Meeting Lucy: How a World-First European Exhibition Brought Visitors Face to Face With the Fossil That ‘Shrinks Time’
For 60 days ending on October 23, the National Museum in Prague did something highly unusual: It displayed the fossilized bones of human ancestors. One is arguably the most famous fossil in the world: the Australopithecus Lucy. The other, often called “Lucy’s baby” despite being an older specimen, is a 3-year-old child of the same species, known as Selam.
The exhibition marked the first time either skeleton had gone on display in Europe. Usually, the fossils are locked in a specially built safe out of view of the public in the National Museum of Ethiopia, where they are national treasures—exceptional fragments of deep history.
The stories of Lucy and Selam unfolded long before our own species, Homo sapiens, evolved, and even before any of our hominin relatives journeyed outside of Africa.

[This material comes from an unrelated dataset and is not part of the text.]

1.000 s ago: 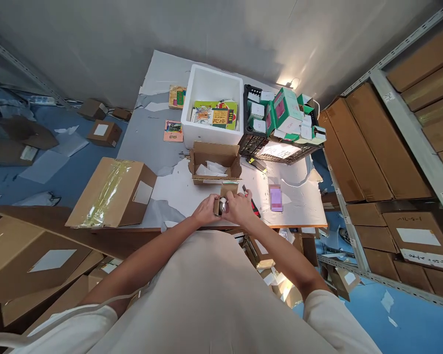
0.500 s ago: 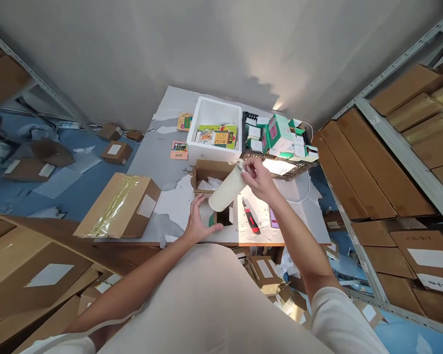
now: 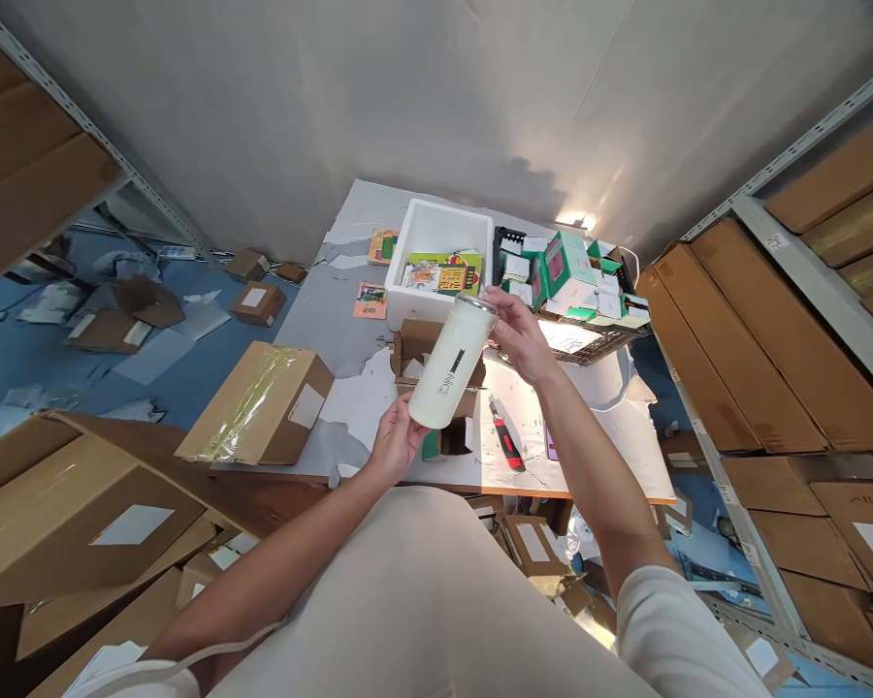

Yet for a short time, this distant chapter of the past was almost within reach for museum visitors, separated from the present by merely a pane of glass.
“When one stands next to fossils like these, time—three million years—shrinks,” Zeresenay Alemseged, a paleoanthropologist at the University of Chicago who discovered Selam, says in an email. That powerful feeling, he adds, stems from “coming close to a distant relative with whom we are all directly connected.”
Key takeaways:
Beyond their scientific value, these fossils have been called “cultural ambassadors,” building connections between Ethiopia, where they were found, and other nations.